Research by the Global Campaign for Education has noted that DFID has undertaken some activities in Nigeria on the inclusion of children with disabilities in its education work. It has supported censuses of out-of-school children, with results aggregated by gender and disability. Good, practical work has therefore been done on the ground, but while the information contains three sub-indicators on inclusion, the Department’s business case makes scant reference to disability. Nigeria is one of the largest recipients of UK aid, including through the education sector support programme, which will provide up to £134 million between 2008 and 2017. The programme is delivered by a consortium headed by Cambridge Education. Given the scale of funding it receives, one would expect that children with disabilities would be a much more prominent element in it.

Finally, our attention turns to the post-2015 agenda. I welcome the Government’s championing of an agenda that leaves no one behind, and that should be our guiding principle, especially as it is expressed in the idea that no target will be considered to be met unless it is met for all social groups, including people with disabilities. As we know, the millennium development goals did not mention disability at all, but 2015 gives us a crucial opportunity to change that.

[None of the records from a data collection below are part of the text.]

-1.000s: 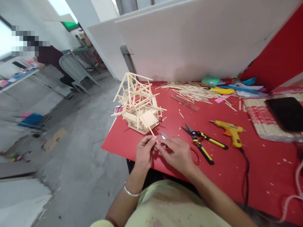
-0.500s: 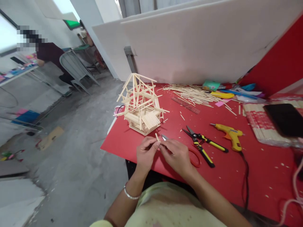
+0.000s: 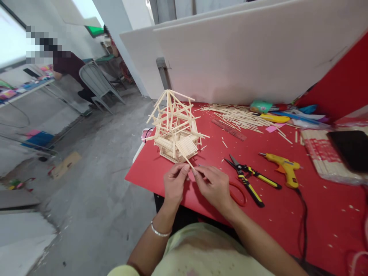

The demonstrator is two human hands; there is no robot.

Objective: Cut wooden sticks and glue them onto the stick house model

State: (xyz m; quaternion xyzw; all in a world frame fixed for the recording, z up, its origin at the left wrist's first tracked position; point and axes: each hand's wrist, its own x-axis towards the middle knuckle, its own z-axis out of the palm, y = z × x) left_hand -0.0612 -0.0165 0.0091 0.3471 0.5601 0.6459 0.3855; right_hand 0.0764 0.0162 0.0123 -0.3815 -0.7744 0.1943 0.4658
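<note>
Red table (image 3: pixel 287 226) bears a stick model (image 3: pixel 186 147). Just on its near side, both forearms (image 3: pixel 247 219) angle inward, left hand (image 3: pixel 174 185) and right hand (image 3: pixel 216 188) nearly touching, the right's thumb and forefinger pinching a thin stick (image 3: pixel 189 163), the left's, partly hidden, apparently likewise.

A stick (image 3: pixel 189 162) lies between the fingers (image 3: pixel 184 172) of both hands. Beyond the fingers, slightly left, the stick model (image 3: pixel 171 124) stands on the table (image 3: pixel 270 234). Right of the fingers, in order, lie a looped handle (image 3: pixel 245 196), clippers (image 3: pixel 245 178) and a glue gun (image 3: pixel 284 165). Farther ahead, to their right, a ruler (image 3: pixel 229 130) lies before loose sticks (image 3: pixel 238 116); a board (image 3: pixel 230 61) stands behind these.
</note>
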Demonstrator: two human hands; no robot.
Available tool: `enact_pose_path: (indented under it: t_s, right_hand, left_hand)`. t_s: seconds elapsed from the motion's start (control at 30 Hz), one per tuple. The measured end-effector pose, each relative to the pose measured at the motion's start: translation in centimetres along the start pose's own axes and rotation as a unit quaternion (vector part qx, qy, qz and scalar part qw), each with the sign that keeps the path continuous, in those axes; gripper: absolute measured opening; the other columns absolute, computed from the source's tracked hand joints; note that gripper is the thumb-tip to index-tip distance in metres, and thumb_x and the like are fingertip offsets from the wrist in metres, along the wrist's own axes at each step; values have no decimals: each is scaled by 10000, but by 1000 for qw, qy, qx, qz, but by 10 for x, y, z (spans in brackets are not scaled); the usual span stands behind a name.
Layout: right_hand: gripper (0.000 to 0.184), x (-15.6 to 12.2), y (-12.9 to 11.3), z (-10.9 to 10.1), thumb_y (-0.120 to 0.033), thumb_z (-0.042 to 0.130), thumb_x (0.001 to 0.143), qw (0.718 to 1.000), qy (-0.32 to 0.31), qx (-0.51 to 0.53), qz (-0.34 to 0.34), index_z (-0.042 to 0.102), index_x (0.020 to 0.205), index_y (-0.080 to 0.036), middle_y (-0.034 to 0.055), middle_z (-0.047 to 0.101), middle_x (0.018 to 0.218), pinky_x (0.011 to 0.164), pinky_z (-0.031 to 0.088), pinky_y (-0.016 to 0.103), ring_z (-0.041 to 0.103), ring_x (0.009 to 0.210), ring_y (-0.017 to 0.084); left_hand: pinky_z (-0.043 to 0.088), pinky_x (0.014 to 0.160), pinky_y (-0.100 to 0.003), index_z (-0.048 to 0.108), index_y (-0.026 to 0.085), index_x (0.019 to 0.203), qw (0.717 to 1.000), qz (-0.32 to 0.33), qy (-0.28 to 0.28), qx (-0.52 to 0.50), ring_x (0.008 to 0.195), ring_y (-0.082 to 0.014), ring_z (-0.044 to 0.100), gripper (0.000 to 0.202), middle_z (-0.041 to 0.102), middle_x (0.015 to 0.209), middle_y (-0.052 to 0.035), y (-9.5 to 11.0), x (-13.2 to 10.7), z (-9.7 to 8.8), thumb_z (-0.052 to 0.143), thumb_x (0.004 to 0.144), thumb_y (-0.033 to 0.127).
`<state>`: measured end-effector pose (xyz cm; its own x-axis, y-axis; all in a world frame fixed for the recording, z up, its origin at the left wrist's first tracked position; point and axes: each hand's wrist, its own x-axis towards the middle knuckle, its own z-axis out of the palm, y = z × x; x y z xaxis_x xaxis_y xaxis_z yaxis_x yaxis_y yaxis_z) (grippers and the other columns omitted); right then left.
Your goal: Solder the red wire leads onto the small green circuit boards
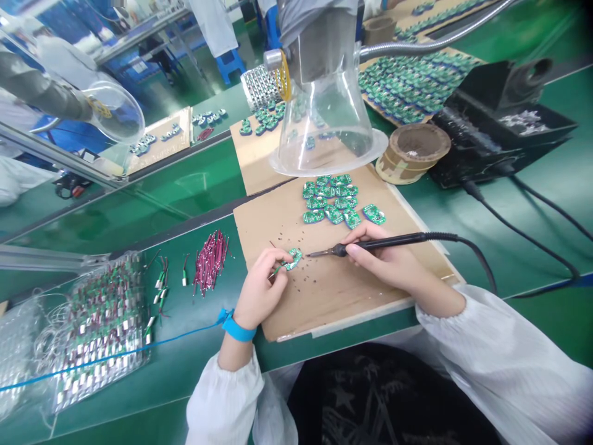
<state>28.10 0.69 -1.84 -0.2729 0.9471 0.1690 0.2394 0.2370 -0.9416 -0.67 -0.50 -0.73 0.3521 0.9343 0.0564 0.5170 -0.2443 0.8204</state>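
My left hand (266, 281), with a blue strap round its wrist, pinches a small green circuit board (293, 258) over the brown cardboard (333, 303). Part of the board is hidden by my fingers, and a thin wire seems to run by them. In my right hand (382, 256) lies a black soldering iron (389, 241), held like a pen. Its tip points left and ends just right of the board, with a small gap visible. Several more circuit boards (331, 201) sit in rows above my hands. Dark specks are scattered round the held board.
A clear fume hood (327, 130) hangs above the cardboard. To the left lie dark red wires (210, 262) and a bag of wired connectors (102, 334). At right stand a round pot (412, 151) and a black soldering stand (500, 136). The iron's cord (479, 256) loops right.
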Motion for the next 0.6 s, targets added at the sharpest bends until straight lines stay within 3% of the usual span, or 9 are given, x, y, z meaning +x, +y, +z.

How are Ministers seeking to ensure that the needs and rights of disabled people are recognised as an agreed priority in the final goals and targets? We particularly need to consider a tangible measure of how we ascertain that no target is met unless it is met for all. International negotiations are always challenging, involving many different agendas, but I hope that the Minister will reassure us that DFID is working with other Governments to consolidate support and ensure that the “leave no one behind” target does not get lost.

I have not mentioned any individual examples and will refrain from doing so, but I should reiterate that behind every one of the statistics, there is a real human story. Handicap International came to see me last week and showed me a charming photograph of Fanta, a seven-year-old girl with cerebral palsy from the Kono district of Sierra Leone. The photograph shows her smiling because, as part of a DFID-funded GEC project, she had just received a wheelchair that will allow her to access her local primary school for the first time. That will be to the benefit of her school, of Sierra Leone, and, above all else, of that young lady.

14:52
Pat Glass Portrait Pat Glass (North West Durham) (Lab)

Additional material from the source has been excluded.